The LDCM spacecraft was successfully launched on February 11, 2013 aboard an Atlas V rocket from Space Launch Complex 3 at Vandenberg Air Force Base (VAFB), California.
Orbital designed, manufactured and tested the LDCM spacecraft at its state-of-the-art satellite production facility in Gilbert, AZ. NASA and the US Geological Survey (USGS) share responsibility for the LDCM program. NASA developed the flight systems including the spacecraft, instruments, mission-operations, launch, and in-orbit checkout. The USGS developed and will operate the ground network, image-processing and archive facilities, and will disseminate LDCM data to the user community. The USGS will also be responsible for satellite flight operations.
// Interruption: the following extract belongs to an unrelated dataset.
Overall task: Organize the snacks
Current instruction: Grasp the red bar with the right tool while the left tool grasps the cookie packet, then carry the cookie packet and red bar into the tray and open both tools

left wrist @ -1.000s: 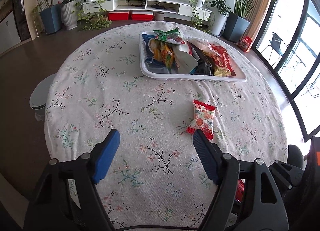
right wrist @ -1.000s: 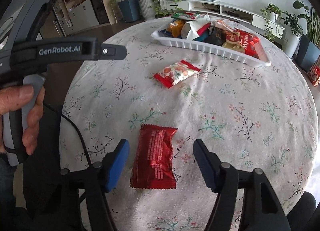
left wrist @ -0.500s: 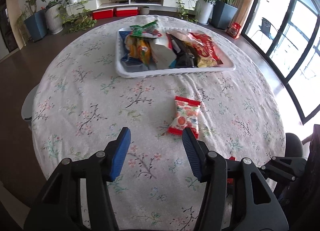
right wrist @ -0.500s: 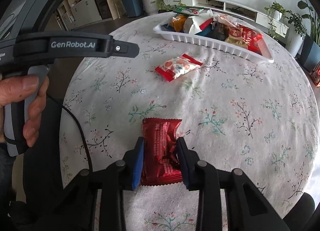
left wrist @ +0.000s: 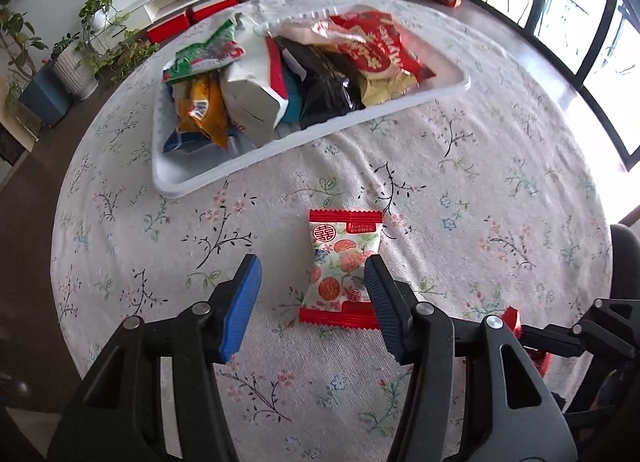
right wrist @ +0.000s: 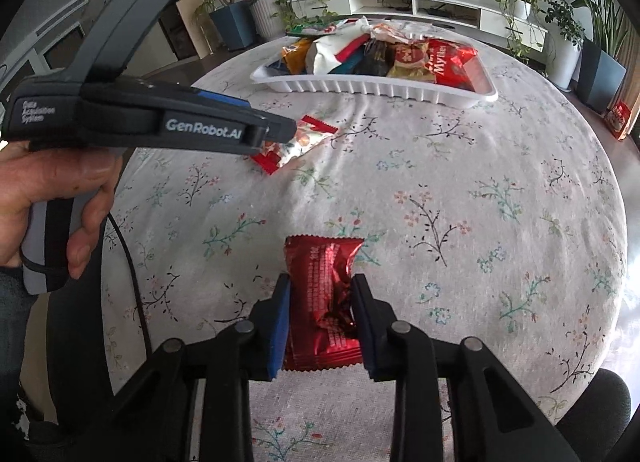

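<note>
A white tray point(left wrist: 448, 91) full of snack bags stands at the far side of the round table; it also shows in the right wrist view point(right wrist: 384, 91). A red-and-white fruit-print packet point(left wrist: 344, 262) lies on the cloth. My left gripper point(left wrist: 312, 276) is open, with the packet's near end between its fingers, close to the right finger. The packet shows partly behind the left gripper's body in the right wrist view point(right wrist: 300, 141). My right gripper point(right wrist: 320, 294) is shut on a dark red foil packet point(right wrist: 324, 274), squeezing it just above the cloth.
The table wears a floral cloth point(left wrist: 480, 181). A dark chair back point(right wrist: 592, 394) sits at the near right edge. Potted plants point(right wrist: 600, 57) and a low white TV shelf point(right wrist: 420, 5) stand beyond the table.
My left gripper moved forward over the fruit-print packet, jaws narrowing then reopening. My right gripper closed on the dark red packet and crumpled it.
</note>
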Demonstrator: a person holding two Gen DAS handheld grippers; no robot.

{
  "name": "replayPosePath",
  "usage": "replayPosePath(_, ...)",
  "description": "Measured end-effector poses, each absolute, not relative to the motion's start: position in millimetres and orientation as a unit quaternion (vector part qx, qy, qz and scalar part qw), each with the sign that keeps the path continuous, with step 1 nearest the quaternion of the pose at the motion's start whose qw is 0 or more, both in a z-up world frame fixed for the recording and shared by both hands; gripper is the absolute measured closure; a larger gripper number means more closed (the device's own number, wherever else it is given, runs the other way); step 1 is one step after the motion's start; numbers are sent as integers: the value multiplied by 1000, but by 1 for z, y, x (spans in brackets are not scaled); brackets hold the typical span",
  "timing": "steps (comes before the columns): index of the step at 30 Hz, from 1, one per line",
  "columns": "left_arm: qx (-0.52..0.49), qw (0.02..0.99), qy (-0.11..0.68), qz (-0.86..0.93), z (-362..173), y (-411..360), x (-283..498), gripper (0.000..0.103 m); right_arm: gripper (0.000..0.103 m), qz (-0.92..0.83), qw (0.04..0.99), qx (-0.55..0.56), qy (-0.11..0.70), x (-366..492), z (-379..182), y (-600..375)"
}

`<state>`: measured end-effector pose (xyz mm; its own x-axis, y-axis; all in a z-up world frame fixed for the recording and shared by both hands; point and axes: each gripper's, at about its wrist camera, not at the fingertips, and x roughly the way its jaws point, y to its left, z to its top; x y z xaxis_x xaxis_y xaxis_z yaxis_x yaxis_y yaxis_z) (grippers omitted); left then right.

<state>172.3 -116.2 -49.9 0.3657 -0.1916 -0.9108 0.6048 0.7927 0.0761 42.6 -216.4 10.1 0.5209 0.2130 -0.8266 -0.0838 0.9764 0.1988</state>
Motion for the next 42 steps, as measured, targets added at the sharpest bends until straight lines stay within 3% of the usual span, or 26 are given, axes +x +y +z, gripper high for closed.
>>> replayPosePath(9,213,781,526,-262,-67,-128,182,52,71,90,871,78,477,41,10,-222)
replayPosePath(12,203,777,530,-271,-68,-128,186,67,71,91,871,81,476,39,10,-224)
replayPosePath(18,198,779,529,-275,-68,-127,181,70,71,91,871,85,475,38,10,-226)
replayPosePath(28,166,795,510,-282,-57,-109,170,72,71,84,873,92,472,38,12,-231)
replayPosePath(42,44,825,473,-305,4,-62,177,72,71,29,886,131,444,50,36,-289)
For almost 40 years, Landsat satellites have collected data on the Earth's continental surfaces constituting the longest continuous record of the Earth's surface as seen from space. Once it is in orbit, LDCM will be rechristened Landsat 8 and will continue the Landsat observatories' heritage, obtaining unique multi-spectral land images and data to be used in agriculture, geology, forestry, regional planning, education, mapping, global change research, emergency response and disaster relief.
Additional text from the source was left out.